Now that our data is well structured or tidy we can start plotting some different things. Firstly, lets have a look at the daily temperature ranges since 2000.

tbl1 <- select(weather, Year, Month, Day, Date, Data_type, Value) %>% 
  filter(Year > 2000) %>% 
  spread(Data_type, Value)

ggplot(tbl1, aes(Date)) +
labs(title = "Daily temperature ranges for Brisbane, Australia",
     subtitle = "Source: Bureau of Meteorology stations 40214, 40223 & 40913",
     y = "Temperature Range (degrees C)", x = "") + 
  geom_ribbon(aes(ymin = `Minimum Temperature`, ymax = `Maximum Temperature`), 
              fill = tdc_blue, alpha = .5) +
  theme_tdc()

We have data as far back as 1900, however looking at individual daily data points is likely to be a little unwieldy and won’t be likely to show us much more than what we already see. Instead lets look to take the mean monthly high and low temperatures and have a look at their ranges.

tbl1 <- select(weather, Year, Month, Data_type, Value) %>% 
  mutate(Date = as.Date(paste(Year, Month, "01", sep = "-"))) %>% 
  filter(Year > 1900) %>% 
  group_by(Year, Month, Date, Data_type) %>% 
  summarise(Value = mean(Value, na.rm = T)) %>% 
  spread(Data_type, Value)

ggplot(tbl1, aes(Date)) +
labs(title = "Average monthly temperature ranges for Brisbane, Australia",
     subtitle = "Source: Bureau of Meteorology stations 40214, 40223 & 40913",
     y = "Temperature Range (degrees C)", x = "") + 
  geom_ribbon(aes(ymin = `Minimum Temperature`, ymax = `Maximum Temperature`), 
              fill = tdc_blue, alpha = .5) +
  theme_tdc()

We can see in the chart above the seasonality of each month, but we can’t really tell if temperatures have been rising or not over an extended period of time. It makes sense that we might try and put a linear model (lm) through this to see whether there is any change over time or not. Given we’re working with high and low temperatures we’ll need to include two smoothers.

ggplot(tbl1, aes(Date)) +
  labs(title = "Average monthly temperature ranges for Brisbane, Australia",
     subtitle = "Source: Bureau of Meteorology stations 40214, 40223 & 40913",
     y = "Temperature Range (degrees C)", x = "") + 
  geom_ribbon(aes(ymin = `Minimum Temperature`, ymax = `Maximum Temperature`), 
              fill = tdc_blue, alpha = .2) +
  geom_smooth(aes(y = `Maximum Temperature`), method = "lm", fill = tdc_blue) +
  geom_smooth(aes(y = `Minimum Temperature`), method = "lm", fill = tdc_blue) +
  theme_tdc()

It looks like the maximum temperature has increased slightly over the last 100 years. A loess model shows a curve with a slight trough in the middle, however the standard error is much larger than with a linear model. We can also observe an increase in average monthly temperature for the minimum temperature too (a slightly higher rate than the maximum temperature).

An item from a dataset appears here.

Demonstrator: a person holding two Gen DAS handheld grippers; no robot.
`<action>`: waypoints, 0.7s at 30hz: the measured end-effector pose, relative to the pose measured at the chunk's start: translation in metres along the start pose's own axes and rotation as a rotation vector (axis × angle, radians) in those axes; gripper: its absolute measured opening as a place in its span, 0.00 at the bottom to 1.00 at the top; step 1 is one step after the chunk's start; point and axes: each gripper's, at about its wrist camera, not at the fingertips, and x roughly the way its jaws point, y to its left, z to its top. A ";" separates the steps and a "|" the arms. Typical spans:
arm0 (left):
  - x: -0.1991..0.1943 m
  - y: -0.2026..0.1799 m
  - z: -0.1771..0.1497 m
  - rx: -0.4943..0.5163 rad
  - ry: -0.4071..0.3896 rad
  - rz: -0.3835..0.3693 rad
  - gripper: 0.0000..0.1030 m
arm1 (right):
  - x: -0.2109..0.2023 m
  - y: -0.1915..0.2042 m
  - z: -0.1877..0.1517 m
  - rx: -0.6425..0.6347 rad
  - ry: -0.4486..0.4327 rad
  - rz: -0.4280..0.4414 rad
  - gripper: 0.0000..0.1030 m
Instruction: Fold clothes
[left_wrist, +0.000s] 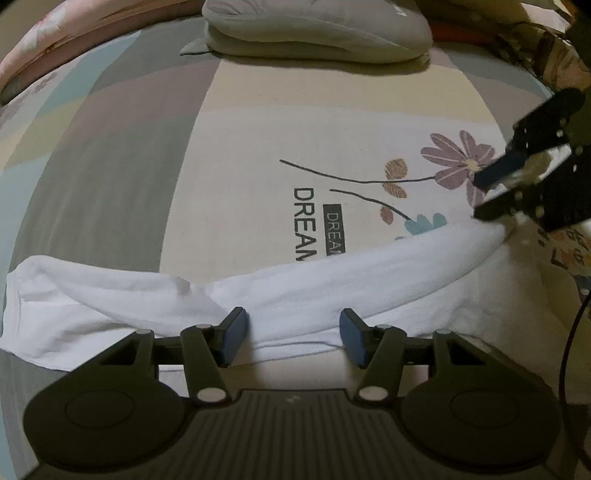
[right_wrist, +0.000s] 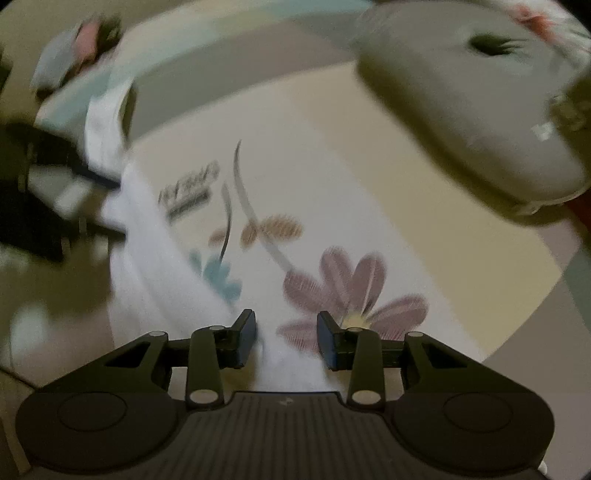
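Observation:
A white garment (left_wrist: 280, 295) lies folded in a long band across the bed, from the left edge to the right. My left gripper (left_wrist: 293, 338) is open, its blue pads either side of the garment's near edge, holding nothing. My right gripper (left_wrist: 484, 197) shows at the right of the left wrist view, open, just above the garment's right end. In the blurred right wrist view the right gripper (right_wrist: 286, 338) is open over the white garment (right_wrist: 155, 266), and the left gripper (right_wrist: 99, 206) shows at the left.
The bed sheet (left_wrist: 258, 166) has grey and cream blocks, printed flowers and the word DREAM. A grey pillow (left_wrist: 314, 29) lies at the head of the bed; it also shows in the right wrist view (right_wrist: 461, 103). A pink floral quilt (left_wrist: 55, 33) is at far left.

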 end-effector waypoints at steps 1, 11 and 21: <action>-0.002 0.001 -0.001 0.002 -0.003 -0.006 0.55 | -0.001 0.001 -0.003 -0.007 0.005 0.011 0.33; -0.011 0.006 0.001 -0.034 -0.038 -0.013 0.56 | -0.017 0.010 0.004 -0.117 -0.025 -0.039 0.10; -0.015 0.026 0.020 -0.115 -0.143 0.030 0.56 | -0.019 -0.018 0.028 -0.018 -0.116 -0.210 0.13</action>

Based on this it appears that the average temperature variance per month is shrinking. This is the average monthly maximum temperature minus the average monthly minimum temperature. The chart below shows the monthly average monthly temperature variance, with a linear model plotted over the top. It certainly would appear that the variability in temperature has been declining.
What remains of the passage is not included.